The fingernail-picker was silent. He was not going to satisfy my escort by asking what those monstrous deeds were. I stood abashed. My heart and mind were almost numb. I could see the absurdity
of what was happening but could not feel it.

“He has performed murders a-plenty,” said Doggett finally, “and should be watched.”

“Oh, he’ll be watched,” said the gaoler, bending his attention once more to his nails. “Take him to Wagman. In there.”

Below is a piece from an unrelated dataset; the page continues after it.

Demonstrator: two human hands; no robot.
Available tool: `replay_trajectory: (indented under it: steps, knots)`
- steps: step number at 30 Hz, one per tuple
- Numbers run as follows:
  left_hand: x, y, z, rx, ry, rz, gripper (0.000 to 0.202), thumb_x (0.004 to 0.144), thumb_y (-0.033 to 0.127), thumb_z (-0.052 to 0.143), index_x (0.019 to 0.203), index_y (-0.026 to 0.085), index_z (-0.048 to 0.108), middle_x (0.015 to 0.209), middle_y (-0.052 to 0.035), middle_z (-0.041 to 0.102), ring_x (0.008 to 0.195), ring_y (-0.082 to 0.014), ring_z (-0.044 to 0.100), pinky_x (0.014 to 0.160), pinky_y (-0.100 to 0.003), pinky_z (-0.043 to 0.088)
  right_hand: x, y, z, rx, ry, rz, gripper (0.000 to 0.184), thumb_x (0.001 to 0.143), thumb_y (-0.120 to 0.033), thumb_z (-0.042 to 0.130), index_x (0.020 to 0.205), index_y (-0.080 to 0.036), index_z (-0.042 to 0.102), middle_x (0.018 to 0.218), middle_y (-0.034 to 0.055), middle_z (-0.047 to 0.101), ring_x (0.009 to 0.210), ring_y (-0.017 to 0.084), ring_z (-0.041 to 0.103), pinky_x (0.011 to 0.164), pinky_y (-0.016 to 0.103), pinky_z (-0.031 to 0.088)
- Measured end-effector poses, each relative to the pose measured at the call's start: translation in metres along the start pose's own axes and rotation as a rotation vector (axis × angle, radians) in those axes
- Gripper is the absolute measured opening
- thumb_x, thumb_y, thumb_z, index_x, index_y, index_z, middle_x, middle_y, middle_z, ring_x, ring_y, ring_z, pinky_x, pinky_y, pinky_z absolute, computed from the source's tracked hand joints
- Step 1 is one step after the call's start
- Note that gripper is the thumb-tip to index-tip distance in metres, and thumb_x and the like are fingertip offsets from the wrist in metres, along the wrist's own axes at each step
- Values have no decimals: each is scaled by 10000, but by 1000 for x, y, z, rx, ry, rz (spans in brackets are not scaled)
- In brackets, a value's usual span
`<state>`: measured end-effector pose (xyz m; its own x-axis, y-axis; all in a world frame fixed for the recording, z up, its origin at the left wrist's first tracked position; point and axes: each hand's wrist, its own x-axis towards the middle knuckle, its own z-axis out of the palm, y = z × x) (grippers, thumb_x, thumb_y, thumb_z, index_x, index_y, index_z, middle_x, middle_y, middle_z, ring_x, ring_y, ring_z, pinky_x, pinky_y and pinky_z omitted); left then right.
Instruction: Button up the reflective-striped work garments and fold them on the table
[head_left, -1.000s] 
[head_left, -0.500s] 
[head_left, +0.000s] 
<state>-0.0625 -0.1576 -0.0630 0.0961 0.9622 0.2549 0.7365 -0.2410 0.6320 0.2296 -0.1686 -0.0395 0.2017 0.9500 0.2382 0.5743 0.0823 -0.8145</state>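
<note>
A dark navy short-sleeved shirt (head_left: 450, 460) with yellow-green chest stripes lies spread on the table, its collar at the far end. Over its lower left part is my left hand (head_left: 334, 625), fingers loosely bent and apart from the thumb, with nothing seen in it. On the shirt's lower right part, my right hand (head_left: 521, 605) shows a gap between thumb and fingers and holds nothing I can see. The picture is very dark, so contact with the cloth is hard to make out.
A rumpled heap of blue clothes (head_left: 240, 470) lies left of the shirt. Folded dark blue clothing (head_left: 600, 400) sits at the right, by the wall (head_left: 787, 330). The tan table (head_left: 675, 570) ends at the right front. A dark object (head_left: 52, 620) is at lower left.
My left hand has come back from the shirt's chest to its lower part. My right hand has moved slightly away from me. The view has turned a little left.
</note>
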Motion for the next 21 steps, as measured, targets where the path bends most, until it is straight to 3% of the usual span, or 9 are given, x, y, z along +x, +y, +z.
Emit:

We passed through yet another door. The entrance to this prison was as elaborate as the entrance to a palace – or a brothel. By now I knew the form. In a corner of a further room, slightly
larger, were two more gaolers (the ones I later christened Gog and Magog). They were not diverting themselves with a deck of cards or fingernail-scraping. They were not doing anything except,
perhaps, remembering to breathe from time to time. In the opposite corner, behind a delicately gilded table, there was a coffer-seat chair and on this was enthroned an outsized individual. On the
table was a whole goose-wing’s-worth of quill pens and a stack of finely bound ledgers. This fat man was Wagman, the principal turnkey, as I soon learned. He ran the business of justice, kept
the books, charged for accommodation, took movables like the gilded table or the quill pens in lieu of cash, & cetera.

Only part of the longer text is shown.